Page:Revue des Deux Mondes - 1906 - tome 34.djvu/903

La bibliothèque libre.
Le texte de cette page a été corrigé et est conforme au fac-similé.

Qu’advient-il de la fortune, du temporel de l’Eglise désétablie ? Eglises et cathédrales, avec tout leur contenu mobilier, lui sont laissées gratuitement ; les presbytères, à très bas prix[1]. Tout le reste, terres et dîmes, passe aux mains d’une Commission de liquidation chargée d’en réaliser la valeur[2]. La loi, notons-le, réserve et indemnise tous les droits acquis, ceux mêmes des landlords propriétaires de bénéfices, ceux des maîtres d’écoles, chantres, bedeaux, et jusqu’à ceux des fossoyeurs des cimetières : le surplus du Church Fund devra servir d’abord à compenser par une dotation en capital la suppression des crédits annuels en faveur des presbytériens et du collège de Maynooth, et, pour le reste, à satisfaire éventuellement à des besoins d’intérêt public en Irlande.
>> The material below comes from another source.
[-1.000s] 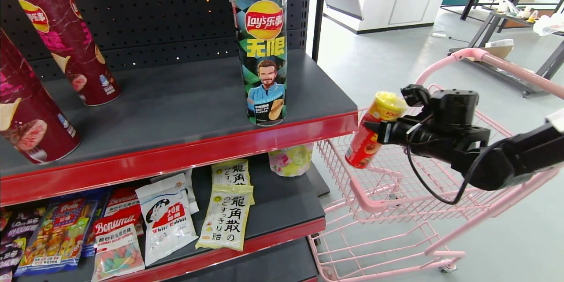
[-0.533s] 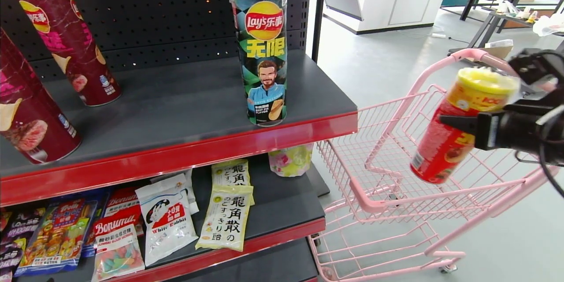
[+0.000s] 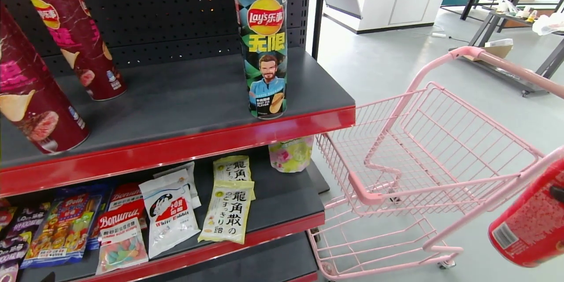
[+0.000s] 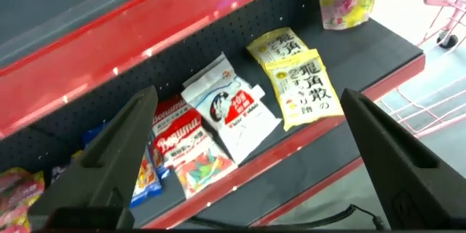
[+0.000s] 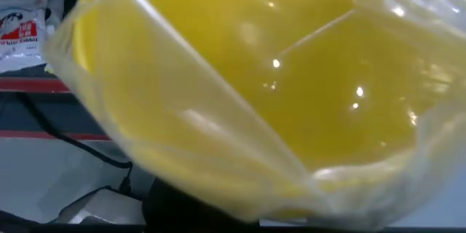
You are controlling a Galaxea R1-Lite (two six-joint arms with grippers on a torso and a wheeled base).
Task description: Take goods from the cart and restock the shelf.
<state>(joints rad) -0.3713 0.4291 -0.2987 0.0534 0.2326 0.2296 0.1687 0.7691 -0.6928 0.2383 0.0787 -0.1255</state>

De tous les droits acquis, les plus importans sont naturellement les droits viagers des membres du clergé : la valeur capitalisée au taux des tables de mortalité et augmentée d’une prime supplémentaire de 12 pour 100, don gracieux de l’Etat, en est versée entre les mains de l’Eglise désétablie qui reçoit de ce chef, pour les 2 043 ministres du culte alors en fonctions[3], un capital de 7 581 075 livres sterling, sur lequel elle a réalisé, toutes compensations payées aux ayans droit, grâce à la prime supplémentaire du Trésor, à une heureuse gestion financière, à un système de transactions pour retraites anticipées, grâce enfin à l’importance même du chiffre des droits acquis, un bénéfice

  1. Le sol des presbytères, jardins et dépendances, est vendu à l’église désétablie moyennant dix fois le montant du revenu annuel imposable de ces propriétés. Quant aux maisons, elles sont données pour rien quand il n’y a pas de building charge (charge de construction à payer par l’État), et là où il y a building charge, pour un prix que Gladstone qualifiait de nominal. (Voyez Hansard, vol. CXCIV, p. 442, vol. CXCV, p. 1630. Cf. le Discours de Gladstone à la Chambre des communes du 26 juillet 1870. Cf. la très intéressante étude du Rev. Dr J. F. Hogan dans le Freeman’s Journal du 17 novembre 1904.)
  2. La Church Temporalities Commission, dont les opérations furent reprises à partir de 1881 par la Land Commission. Les terres sont vendues peu à peu ; les dîmes sont capitalisées et un « système de rachat de ces dîmes par les landlords est organisé au moyen d’avances faites par l’Échiquier, avances remboursables en 45 ans. — Voyez, sur les finances du Désétablissement le Report of the Commissioners of Church temporalities in Ireland for the period 1869-1880 (Dublin, 1880).
  3. Le nombre exact des ministres du culte alors en fonctions était de 2 282, mais un petit nombre furent traités à part, ayant demandé à profiter d’une disposition de la loi qui leur permettrait de refuser la « capitalisation » de leurs droits viagers et de se faire servir ces droits annuellement par l’Etat jusqu’à leur décès.